» WHAT TO PRODUCE
Copy out the whole listing exactly as given. Skip the pictures.

» RECORD EXCERPTS
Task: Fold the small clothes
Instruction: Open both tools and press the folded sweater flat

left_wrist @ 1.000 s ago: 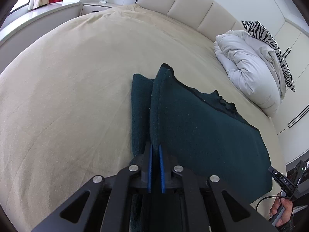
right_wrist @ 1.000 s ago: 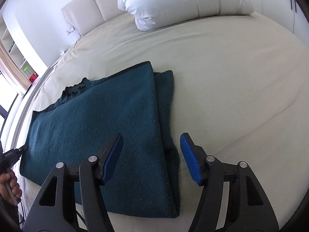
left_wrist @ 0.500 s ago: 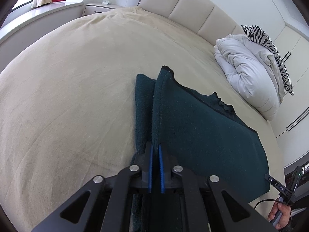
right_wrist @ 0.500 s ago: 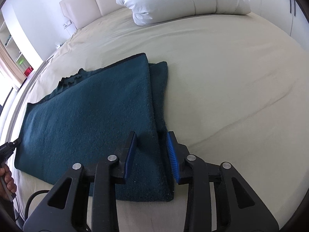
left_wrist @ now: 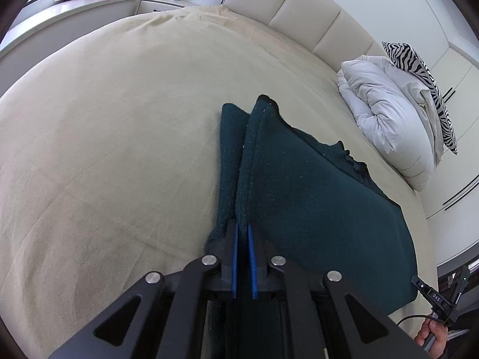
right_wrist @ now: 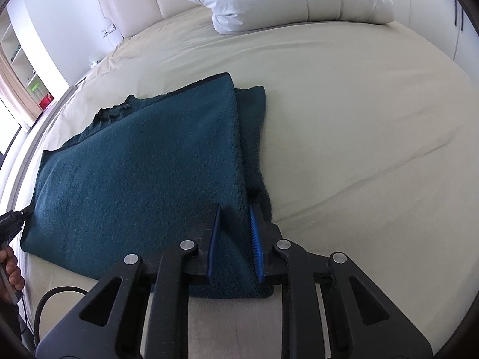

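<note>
A wide bed [left_wrist: 104, 119] under a beige sheet fills both views, with a cream padded headboard [left_wrist: 299, 9] along the top. A bundled white duvet [left_wrist: 389, 119] sits at the right of the left wrist view, a zebra-print pillow [left_wrist: 419, 68] tucked behind it.

The dark teal knit garment [right_wrist: 134, 173] lies flat across the middle of the sheet, folded into a long rectangle, with a narrower layer showing along its edge.

The left gripper [left_wrist: 243, 227], at lower centre of its view, is clenched on one end of the garment, cloth pinched between the blue pads. The right gripper [right_wrist: 235, 212], low in its own view, has just been closing, and its blue pads now squeeze the garment's other end.

A hand [left_wrist: 434, 335] grips a handle at the lower right corner.
</note>
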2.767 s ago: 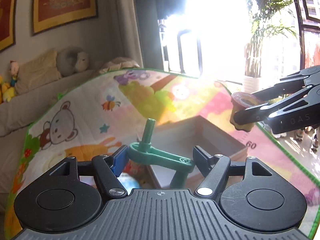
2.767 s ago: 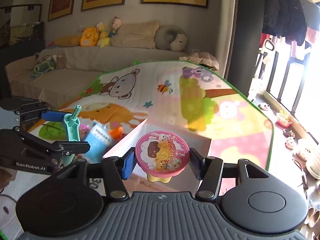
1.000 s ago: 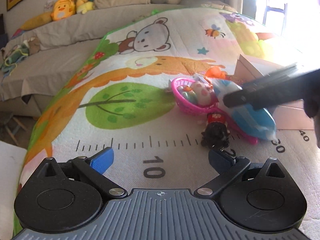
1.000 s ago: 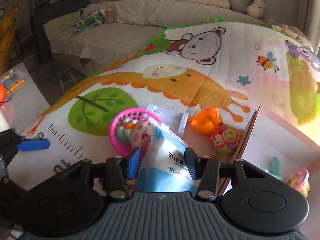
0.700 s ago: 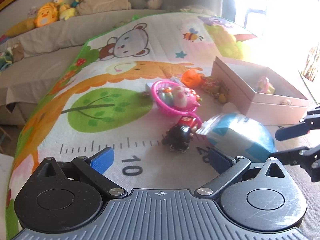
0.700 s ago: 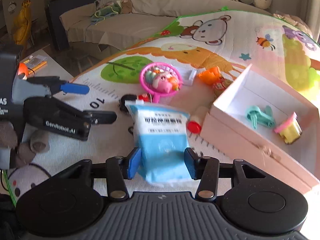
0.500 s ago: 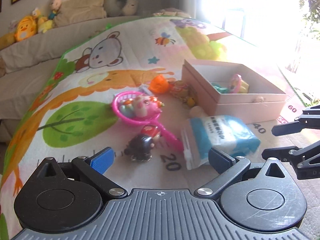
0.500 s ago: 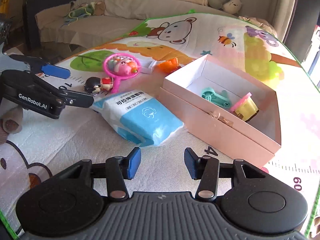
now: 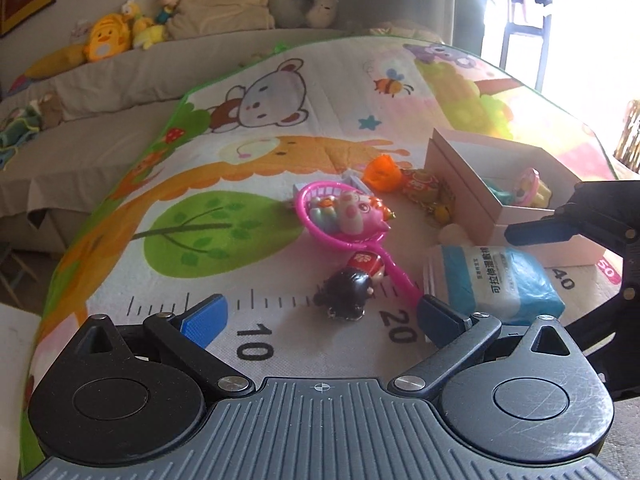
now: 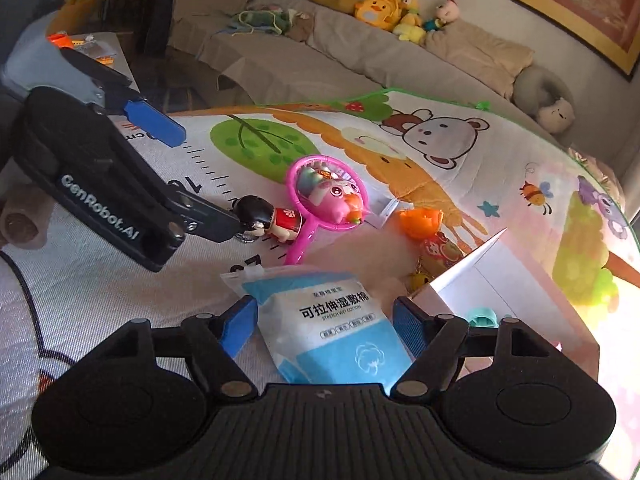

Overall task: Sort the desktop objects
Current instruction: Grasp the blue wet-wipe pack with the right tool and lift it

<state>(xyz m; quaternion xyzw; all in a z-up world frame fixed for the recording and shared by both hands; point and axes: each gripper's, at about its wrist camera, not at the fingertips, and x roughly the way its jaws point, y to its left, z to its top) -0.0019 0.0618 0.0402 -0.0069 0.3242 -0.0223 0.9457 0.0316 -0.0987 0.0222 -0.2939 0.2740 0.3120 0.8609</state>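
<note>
A colourful play mat [image 9: 248, 184] covers the surface, with a printed bear [image 9: 260, 100], a green tree [image 9: 212, 232], an orange giraffe, a bee [image 9: 394, 84] and a ruler scale with numbers. Behind it stands a long beige sofa [image 10: 304, 60]. On the sofa's back ledge sit a yellow duck plush [image 9: 106, 38], smaller plush figures [image 10: 408, 28], a beige pillow [image 9: 222, 12] and a grey neck pillow [image 9: 302, 4]. Framed pictures with gold borders [image 10: 580, 4] hang on the wall above. A crumpled green cloth [image 10: 260, 20] lies on the sofa seat. Strong daylight enters through a window [image 9: 560, 20] at the right.
</note>
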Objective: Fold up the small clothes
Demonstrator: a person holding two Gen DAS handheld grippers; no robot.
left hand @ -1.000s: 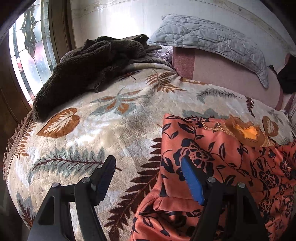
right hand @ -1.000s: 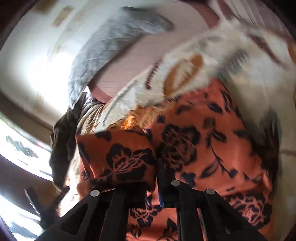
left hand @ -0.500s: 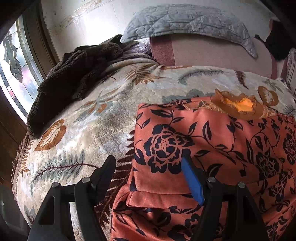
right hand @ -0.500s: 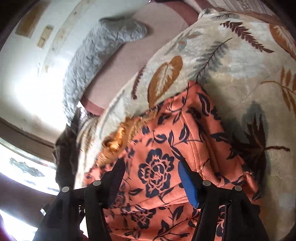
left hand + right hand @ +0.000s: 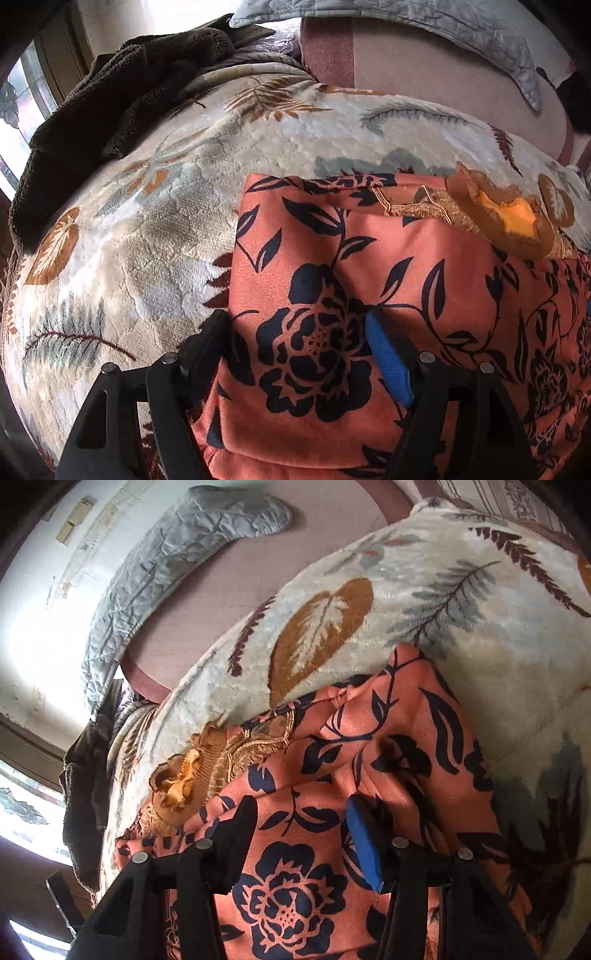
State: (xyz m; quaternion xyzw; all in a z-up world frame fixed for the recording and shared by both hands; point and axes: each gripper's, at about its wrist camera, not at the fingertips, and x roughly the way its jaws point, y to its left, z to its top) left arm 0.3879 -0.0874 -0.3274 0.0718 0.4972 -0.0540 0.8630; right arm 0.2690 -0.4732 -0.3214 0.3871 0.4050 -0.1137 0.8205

» THE COMPLETED TASK
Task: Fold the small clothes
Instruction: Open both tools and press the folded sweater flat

left_wrist @ 1.000 s ago: 
right_wrist @ 1.000 s ago: 
left_wrist @ 0.500 s ago: 
right_wrist @ 0.500 s ago: 
left_wrist @ now: 
right_wrist @ now: 

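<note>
A wide bed [left_wrist: 104, 119] under a beige sheet fills both views, with a cream padded headboard [left_wrist: 299, 9] along the top. A bundled white duvet [left_wrist: 389, 119] sits at the right of the left wrist view, a zebra-print pillow [left_wrist: 419, 68] tucked behind it.

The dark teal knit garment [right_wrist: 134, 173] lies flat across the middle of the sheet, folded into a long rectangle, with a narrower layer showing along its edge.

The left gripper [left_wrist: 243, 227], at lower centre of its view, is clenched on one end of the garment, cloth pinched between the blue pads. The right gripper [right_wrist: 235, 212], low in its own view, has just been closing, and its blue pads now squeeze the garment's other end.

A hand [left_wrist: 434, 335] grips a handle at the lower right corner.
</note>
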2.767 s ago: 
2.767 s ago: 
1.000 s ago: 
1.000 s ago: 
0.700 s ago: 
0.700 s ago: 
0.500 s ago: 
0.500 s ago: 
now: 
now: 

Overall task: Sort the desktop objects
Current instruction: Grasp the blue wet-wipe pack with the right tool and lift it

<state>(xyz m; quaternion xyzw; all in a z-up world frame fixed for the recording and shared by both hands; point and axes: each gripper's, at about its wrist camera, not at the fingertips, and x roughly the way its jaws point, y to its left, z to its top) -0.0019 0.0618 0.0402 -0.0069 0.3242 -0.0223 0.9457 0.0316 -0.0987 0.0222 -0.2939 0.2740 0.3120 0.8609</state>
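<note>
A colourful play mat [image 9: 248, 184] covers the surface, with a printed bear [image 9: 260, 100], a green tree [image 9: 212, 232], an orange giraffe, a bee [image 9: 394, 84] and a ruler scale with numbers. Behind it stands a long beige sofa [image 10: 304, 60]. On the sofa's back ledge sit a yellow duck plush [image 9: 106, 38], smaller plush figures [image 10: 408, 28], a beige pillow [image 9: 222, 12] and a grey neck pillow [image 9: 302, 4]. Framed pictures with gold borders [image 10: 580, 4] hang on the wall above. A crumpled green cloth [image 10: 260, 20] lies on the sofa seat. Strong daylight enters through a window [image 9: 560, 20] at the right.
</note>
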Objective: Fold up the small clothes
Demonstrator: a person holding two Gen DAS handheld grippers; no robot.
left hand @ -1.000s: 
right hand @ -1.000s: 
left hand @ -0.500s: 
right hand @ -0.500s: 
left hand + right hand @ +0.000s: 
State: (xyz m; quaternion xyzw; all in a z-up world frame fixed for the recording and shared by both hands; point and axes: each gripper's, at about its wrist camera, not at the fingertips, and x roughly the way its jaws point, y to its left, z to its top) left arm 0.3879 -0.0874 -0.3274 0.0718 0.4972 -0.0540 0.8630; right arm 0.2690 -0.4732 -0.3214 0.3871 0.4050 -0.1137 0.8205

The required output has been supplied.